Anin mengulas senyum tipis lalu berkata, "Enggak ngapa-ngapain, iseng aja jalan-jalan di koridor, eh ketemu Kakak tersayang."

Tanpa minat meladeni gadis di hadapannya itu, Izaz pun melangkahkan kakinya untuk pergi menuju ke kelas. Namun baru beberapa langkah berjalan ia berhenti menatap punggung Anin yang masih belum beranjak dari sana.

"Ngapain lo? Mau di sini terus?" tanya Izaz kemudian menarik pergelangan tangan Anin.

Perlakuan tiba-tiba dari kakaknya itu membuatnya terkejut. "Gila, lo. Kalo gue kena serangan jantung gimana?" Anin menatap wajah Kakaknya dengan tajam.

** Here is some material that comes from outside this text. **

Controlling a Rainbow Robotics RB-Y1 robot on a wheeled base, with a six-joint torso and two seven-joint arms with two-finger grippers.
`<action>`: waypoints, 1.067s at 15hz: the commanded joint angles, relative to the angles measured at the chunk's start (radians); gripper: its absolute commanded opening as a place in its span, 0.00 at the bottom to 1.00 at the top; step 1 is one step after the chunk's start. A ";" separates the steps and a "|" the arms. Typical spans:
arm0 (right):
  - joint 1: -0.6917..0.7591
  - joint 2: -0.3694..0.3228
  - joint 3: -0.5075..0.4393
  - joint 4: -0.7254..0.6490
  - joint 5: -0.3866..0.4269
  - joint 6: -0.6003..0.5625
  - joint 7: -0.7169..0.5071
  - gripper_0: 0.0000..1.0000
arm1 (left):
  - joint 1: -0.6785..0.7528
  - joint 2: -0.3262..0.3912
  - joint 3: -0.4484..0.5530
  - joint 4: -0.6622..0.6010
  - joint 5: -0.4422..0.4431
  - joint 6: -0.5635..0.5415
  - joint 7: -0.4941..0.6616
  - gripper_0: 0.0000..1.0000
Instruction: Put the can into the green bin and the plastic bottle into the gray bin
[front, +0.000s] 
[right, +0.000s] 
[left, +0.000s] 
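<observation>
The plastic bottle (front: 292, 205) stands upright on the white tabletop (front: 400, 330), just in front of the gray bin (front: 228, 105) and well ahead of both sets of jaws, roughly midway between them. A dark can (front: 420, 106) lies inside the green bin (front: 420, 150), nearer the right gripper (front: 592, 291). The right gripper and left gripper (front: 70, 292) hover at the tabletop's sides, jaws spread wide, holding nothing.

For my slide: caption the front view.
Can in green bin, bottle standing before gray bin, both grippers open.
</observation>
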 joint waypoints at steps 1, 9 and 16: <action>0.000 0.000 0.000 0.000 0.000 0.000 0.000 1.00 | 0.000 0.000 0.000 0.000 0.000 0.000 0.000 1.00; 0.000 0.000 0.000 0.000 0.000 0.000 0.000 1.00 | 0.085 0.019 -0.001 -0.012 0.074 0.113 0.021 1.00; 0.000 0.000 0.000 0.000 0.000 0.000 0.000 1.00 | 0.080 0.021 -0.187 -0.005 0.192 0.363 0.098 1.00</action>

"Gak akan. Jadi orang gak usah lebay."

Anin hanya memutar kedua bola matanya malas. Walau begitu Anin tetap mengikuti langkah kaki kakaknya itu. Berhubung koridor sudah lumayan sepi jadi Anin tidak begitu merasa khawatir akan adanya gosip-gosip dari kakak kelasnya.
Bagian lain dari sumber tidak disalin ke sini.